**EXERCISE PROMPT:** Your answer should be only the lines below from the one with "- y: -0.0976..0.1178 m" to the one with "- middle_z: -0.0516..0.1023", repeated exactly, ends included.

Content starts

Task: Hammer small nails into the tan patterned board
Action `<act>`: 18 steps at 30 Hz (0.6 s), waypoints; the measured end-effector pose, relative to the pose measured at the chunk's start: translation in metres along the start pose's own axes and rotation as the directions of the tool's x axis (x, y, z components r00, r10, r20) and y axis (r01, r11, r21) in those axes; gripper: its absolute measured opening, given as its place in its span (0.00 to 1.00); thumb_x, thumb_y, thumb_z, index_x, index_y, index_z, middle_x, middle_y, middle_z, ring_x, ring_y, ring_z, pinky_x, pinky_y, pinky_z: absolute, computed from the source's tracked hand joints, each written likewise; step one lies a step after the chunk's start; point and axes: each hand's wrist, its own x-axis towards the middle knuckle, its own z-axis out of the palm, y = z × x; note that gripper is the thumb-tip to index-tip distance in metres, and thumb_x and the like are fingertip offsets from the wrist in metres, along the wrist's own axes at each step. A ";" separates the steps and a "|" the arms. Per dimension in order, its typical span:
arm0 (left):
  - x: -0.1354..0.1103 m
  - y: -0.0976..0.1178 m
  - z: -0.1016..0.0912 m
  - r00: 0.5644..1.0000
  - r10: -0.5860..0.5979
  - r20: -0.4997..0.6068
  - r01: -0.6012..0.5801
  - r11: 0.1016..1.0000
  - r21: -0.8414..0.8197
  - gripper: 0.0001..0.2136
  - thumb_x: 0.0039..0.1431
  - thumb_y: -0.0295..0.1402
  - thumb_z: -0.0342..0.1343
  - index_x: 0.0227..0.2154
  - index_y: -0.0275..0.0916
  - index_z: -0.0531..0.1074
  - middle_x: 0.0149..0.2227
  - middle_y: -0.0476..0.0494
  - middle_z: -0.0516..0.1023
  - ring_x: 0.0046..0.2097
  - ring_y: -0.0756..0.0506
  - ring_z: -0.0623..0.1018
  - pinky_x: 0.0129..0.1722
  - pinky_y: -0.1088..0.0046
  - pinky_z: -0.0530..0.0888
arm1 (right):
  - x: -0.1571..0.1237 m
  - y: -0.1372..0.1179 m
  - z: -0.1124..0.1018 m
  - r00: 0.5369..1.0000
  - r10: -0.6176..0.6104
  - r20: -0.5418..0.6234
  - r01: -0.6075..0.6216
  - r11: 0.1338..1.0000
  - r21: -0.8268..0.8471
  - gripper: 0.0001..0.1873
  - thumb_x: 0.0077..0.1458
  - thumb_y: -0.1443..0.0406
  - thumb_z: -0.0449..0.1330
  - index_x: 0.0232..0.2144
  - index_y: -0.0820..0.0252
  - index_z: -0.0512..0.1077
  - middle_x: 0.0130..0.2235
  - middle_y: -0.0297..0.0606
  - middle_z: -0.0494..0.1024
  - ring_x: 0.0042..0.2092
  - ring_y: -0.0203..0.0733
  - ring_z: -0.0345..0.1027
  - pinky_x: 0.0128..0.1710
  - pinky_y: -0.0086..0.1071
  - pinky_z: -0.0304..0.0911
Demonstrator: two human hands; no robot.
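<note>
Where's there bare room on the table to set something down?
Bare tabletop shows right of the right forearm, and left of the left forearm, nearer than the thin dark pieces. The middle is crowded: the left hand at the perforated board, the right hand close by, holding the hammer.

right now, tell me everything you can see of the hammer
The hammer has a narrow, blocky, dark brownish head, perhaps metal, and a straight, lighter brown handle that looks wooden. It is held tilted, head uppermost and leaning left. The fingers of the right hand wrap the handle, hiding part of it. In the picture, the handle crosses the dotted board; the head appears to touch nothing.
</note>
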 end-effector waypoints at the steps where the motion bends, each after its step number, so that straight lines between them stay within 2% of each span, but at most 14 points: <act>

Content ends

**RESULT:**
  - y: -0.0976..0.1178 m
  - z: -0.1016..0.0912 m
  - r00: 0.5644..1.0000
  - r10: -0.5860..0.5979
  - r20: -0.4997..0.6068
  - r01: -0.6012..0.5801
  - r11: 0.1016..1.0000
  - r21: -0.8414..0.8197
  - gripper: 0.0001..0.2136
  - thumb_x: 0.0039..0.1431
  - thumb_y: -0.0295..0.1402
  - thumb_z: -0.0342..0.1343
  - index_x: 0.0227..0.2154
  - index_y: -0.0275..0.0916
  - index_z: -0.0531..0.1074
  - middle_x: 0.0149..0.2227
  - middle_y: -0.0476..0.0494
  - middle_z: -0.0516..0.1023

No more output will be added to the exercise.